→ **Problem statement**
For the material below, the sole required output is the number of lines that include "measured".

→ **Given material**
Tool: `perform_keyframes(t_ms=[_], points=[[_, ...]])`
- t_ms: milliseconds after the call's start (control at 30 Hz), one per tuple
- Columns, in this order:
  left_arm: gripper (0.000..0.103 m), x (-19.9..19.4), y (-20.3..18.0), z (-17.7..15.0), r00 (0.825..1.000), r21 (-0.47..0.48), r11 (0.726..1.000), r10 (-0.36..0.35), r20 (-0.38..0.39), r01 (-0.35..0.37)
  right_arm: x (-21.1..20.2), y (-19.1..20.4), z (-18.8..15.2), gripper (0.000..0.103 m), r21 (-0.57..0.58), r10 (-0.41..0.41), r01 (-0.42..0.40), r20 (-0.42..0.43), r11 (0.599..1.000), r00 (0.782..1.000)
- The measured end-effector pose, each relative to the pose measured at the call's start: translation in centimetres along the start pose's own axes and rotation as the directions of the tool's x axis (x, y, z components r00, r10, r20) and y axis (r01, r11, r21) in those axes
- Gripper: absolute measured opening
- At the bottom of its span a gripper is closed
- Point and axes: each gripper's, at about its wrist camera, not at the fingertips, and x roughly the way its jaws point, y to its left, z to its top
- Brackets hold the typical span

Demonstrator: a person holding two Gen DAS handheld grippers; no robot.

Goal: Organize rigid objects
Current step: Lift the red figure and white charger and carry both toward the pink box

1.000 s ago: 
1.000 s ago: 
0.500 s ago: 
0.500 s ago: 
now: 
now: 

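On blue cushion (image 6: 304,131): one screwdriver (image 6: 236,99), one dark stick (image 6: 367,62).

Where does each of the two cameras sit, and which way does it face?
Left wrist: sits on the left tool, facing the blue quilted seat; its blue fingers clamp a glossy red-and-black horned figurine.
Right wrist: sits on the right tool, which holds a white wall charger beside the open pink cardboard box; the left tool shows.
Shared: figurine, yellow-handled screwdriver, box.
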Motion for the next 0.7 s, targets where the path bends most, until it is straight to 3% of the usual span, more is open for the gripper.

→ **Answer box**
2